Remix.run Logo
eslaught 6 days ago

The other answers are great, but let me just add that C++ cannot be parsed with conventional LL/LALR/LR parsers, because the syntax is ambiguous and requires disambiguation via type checking (i.e., there may be multiple parse trees but at most one will type check).

There was some research on parsing C++ with GLR but I don't think it ever made it into production compilers.

Other, more sane languages with unambiguous grammars may still choose to hand-write their parsers for all the reasons mentioned in the sibling comments. However, I would note that, even when using a parsing library, almost every compiler in existence will use its own AST, and not reuse the parse tree generated by the parser library. That's something you would only ever do in a compiler class.

Also I wouldn't say that frontend/backend is an evolution of previous terminology, it's just that parsing is not considered an "interesting" problem by most of the community so the focus has moved elsewhere (from the AST design through optimization and code generation).

nextaccountic 6 days ago | parent | next [-]

Note that depending on what parsing lib you use, it may produce nodes of your own custom AST type

Personally I love the (Rust) combo of logos for lexing, chumsky for parsing, and ariadne for error reporting. Chumsky has options for error recovery and good performance, ariadne is gorgeous (there is another alternative for Rust, miette, both are good).

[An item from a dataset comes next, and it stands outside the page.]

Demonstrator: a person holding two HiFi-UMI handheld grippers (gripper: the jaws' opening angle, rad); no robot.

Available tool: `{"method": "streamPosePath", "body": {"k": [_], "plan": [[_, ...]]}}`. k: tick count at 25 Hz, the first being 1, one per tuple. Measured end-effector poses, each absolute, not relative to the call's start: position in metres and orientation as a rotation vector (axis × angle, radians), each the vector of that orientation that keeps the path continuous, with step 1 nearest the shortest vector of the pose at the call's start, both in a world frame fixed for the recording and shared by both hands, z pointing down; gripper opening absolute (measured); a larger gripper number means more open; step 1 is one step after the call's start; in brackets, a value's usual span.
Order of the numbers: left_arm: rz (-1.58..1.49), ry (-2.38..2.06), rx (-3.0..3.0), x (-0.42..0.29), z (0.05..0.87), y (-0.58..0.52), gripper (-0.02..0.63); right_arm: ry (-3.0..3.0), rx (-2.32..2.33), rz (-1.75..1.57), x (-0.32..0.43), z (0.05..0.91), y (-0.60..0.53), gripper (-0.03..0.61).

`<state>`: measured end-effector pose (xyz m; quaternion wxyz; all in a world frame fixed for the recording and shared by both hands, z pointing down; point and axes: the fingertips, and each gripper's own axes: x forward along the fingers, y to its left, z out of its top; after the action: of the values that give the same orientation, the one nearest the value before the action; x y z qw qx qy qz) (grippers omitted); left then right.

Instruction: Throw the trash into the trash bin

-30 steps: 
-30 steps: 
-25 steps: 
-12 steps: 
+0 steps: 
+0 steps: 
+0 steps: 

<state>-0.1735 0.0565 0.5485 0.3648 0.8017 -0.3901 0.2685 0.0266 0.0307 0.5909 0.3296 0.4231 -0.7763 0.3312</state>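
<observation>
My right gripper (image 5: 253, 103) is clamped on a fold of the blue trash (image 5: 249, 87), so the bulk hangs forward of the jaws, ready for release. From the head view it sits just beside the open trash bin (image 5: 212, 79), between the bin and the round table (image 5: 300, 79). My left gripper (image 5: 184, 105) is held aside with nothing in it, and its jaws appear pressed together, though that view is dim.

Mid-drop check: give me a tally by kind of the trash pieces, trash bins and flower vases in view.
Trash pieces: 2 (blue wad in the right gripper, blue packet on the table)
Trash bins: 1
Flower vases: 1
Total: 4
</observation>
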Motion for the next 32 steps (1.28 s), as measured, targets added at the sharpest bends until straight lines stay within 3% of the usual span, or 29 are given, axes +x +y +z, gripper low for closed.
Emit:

The only thing chumsky is lacking is incremental parsing. There is a chumsky-inspired library for incremental parsing called incpa though

estebank 6 days ago | parent [-]

If you want something more conservative for error reporting, annotate-snippets is finally at parity with rustc's current custom renderer and will soon become the default for both rustc and cargo.

nextaccountic 5 days ago | parent [-]

Will migrating to annotate-snippets change rustc/cargo formatting of errors in any way?

Also, in what sense it is more conservative?

estebank 5 days ago | parent [-]

The output will cause no user visible change.

It uses ASCII for all output, replaces ZWJs to have consistent terminal output in the face of multi codepoint emoji for two out of the top of my head.

ajb 6 days ago | parent | prev | next [-]

GLR C++ parsers were for a short time in use on production code at Mozilla, in refactoring tools: Oink (and it's fork, pork). Not quite sure what ended that, but I don't think it was any issue with parsing.

fithisux 6 days ago | parent | prev | next [-]

I disagree. It is interesting, that is why there many languages out there without an LSP.

ricudis 4 days ago | parent | prev [-]

Not just C++. Even C parsing is context-dependent because of typedef. Requires a bit of hackery to parse in a conventional LL/LARL/LR parser.